§ **Provided material**:
# # # # #

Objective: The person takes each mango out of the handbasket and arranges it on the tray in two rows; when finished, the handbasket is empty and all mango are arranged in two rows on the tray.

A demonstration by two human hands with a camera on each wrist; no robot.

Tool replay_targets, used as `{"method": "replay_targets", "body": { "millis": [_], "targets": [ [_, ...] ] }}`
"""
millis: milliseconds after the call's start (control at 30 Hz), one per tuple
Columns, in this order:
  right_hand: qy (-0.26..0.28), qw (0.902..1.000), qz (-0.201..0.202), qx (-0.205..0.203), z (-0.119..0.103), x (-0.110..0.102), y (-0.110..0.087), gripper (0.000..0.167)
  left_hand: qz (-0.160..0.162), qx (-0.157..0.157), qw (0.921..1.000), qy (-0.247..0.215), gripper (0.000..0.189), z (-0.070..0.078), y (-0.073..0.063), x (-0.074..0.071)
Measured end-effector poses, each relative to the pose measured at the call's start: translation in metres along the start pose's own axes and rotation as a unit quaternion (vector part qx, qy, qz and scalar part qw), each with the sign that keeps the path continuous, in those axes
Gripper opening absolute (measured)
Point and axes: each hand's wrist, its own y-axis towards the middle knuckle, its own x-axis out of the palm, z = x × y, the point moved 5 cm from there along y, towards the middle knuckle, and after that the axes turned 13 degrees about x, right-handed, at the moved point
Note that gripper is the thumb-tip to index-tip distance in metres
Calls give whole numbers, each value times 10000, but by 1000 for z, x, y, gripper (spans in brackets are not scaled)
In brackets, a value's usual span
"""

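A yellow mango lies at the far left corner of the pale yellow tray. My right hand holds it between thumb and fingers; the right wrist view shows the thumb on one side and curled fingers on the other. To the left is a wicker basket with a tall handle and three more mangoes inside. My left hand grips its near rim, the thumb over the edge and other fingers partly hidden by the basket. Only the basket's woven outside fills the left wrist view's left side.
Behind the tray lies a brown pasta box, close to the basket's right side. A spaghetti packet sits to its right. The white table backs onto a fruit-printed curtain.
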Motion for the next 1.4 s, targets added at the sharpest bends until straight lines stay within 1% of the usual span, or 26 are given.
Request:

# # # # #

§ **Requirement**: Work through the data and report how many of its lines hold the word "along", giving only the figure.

§ **Reply**: 2